A New Stadium for the Buffalo Bills Must Make Financial Sense for NYS & Taxpayers

Patrick Gallivan

September 27, 2021

Photo Credit - Nick Ranney

Football season is in full swing and that means thousands of Western New Yorkers are cheering on the Buffalo Bills and the team’s ongoing quest for a Super Bowl trophy.  In addition to what is happening on the field, a lot of attention is focused on a possible new stadium for the NFL franchise as part of a long-term lease to keep the Bills in Buffalo.

Representatives of the team, Erie County and New York State will have to decide whether to build a stadium to replace the current 50-year-old facility in Orchard Park. The lease at what is now Highmark Stadium expires in 2023 and the Bills are proposing a $1.4 billion, 60,000-seat replacement be built across the street.  Negotiations among the various entities will determine if it is built, who pays and how much.

Back in 2013, I supported a ten-year lease extension and a public-private partnership that included $130-million in renovations at the current stadium.  The state paid about $54 million, with Erie County and the Bills sharing the rest.  At the time, my decision was based on an analysis of the anticipated return on New York’s investment.  Over the past ten years, the revenue the Bills generated directly to the state from sales tax and income tax exceeded the cost to New York taxpayers. 

A similar cost-benefit analysis must be conducted now.  Building a new stadium will obviously be much more expensive for all parties involved, but it will come, presumably, with a long-term lease, keeping the Bills here for the next 20-30 years.  How much revenue will the team generate for New York State and Erie County over the life of the new lease?  The numbers should help determine how much public money might be considered to help fund a new stadium.         
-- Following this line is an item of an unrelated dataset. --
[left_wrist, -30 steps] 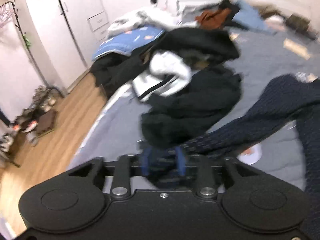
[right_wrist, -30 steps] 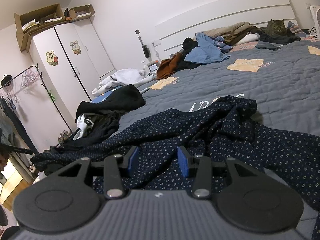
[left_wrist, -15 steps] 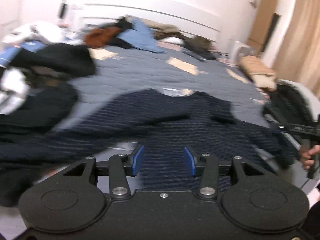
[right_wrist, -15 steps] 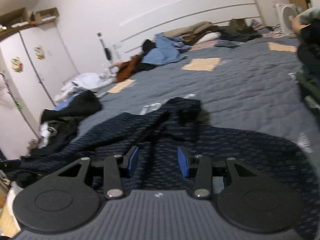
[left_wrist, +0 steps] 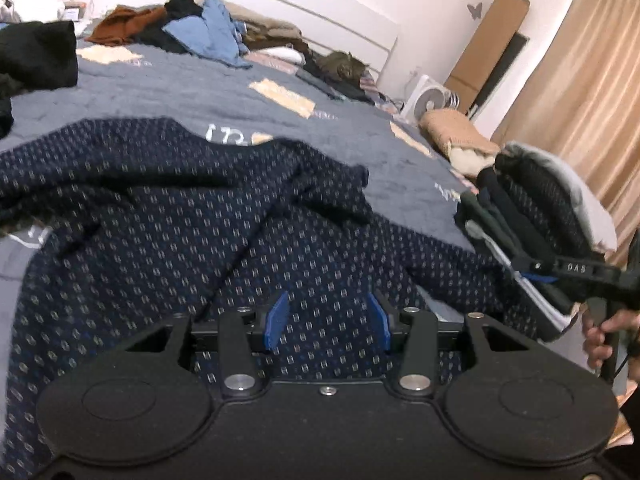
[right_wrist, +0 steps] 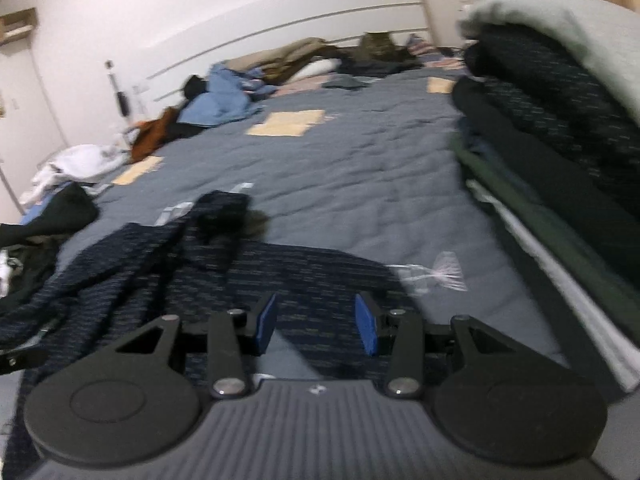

We must also ensure the process is transparent. Simply put, if public dollars are going to be allocated for this project, the public must be informed as lease negotiations proceed.  To that end, I have re-introduced legislation that would require those involved in negotiating a new lease to follow NY’s open meetings law and make their deliberations public.  Residents should also share their thoughts with their elected representatives in state and county government.

We have a wealth of assets that shape the culture of our region.  The Bills are among them.  The team is part of Buffalo’s identity and one of the many things that make this a special place to live.  Buffalo is fortunate to have an NFL franchise.  Several teams have relocated because they could not reach a stadium agreement with their host city.  No one wants to see that happen here.

How much are the Bills worth to our community?  We need to review the numbers now and work together to find the answer in a timely manner.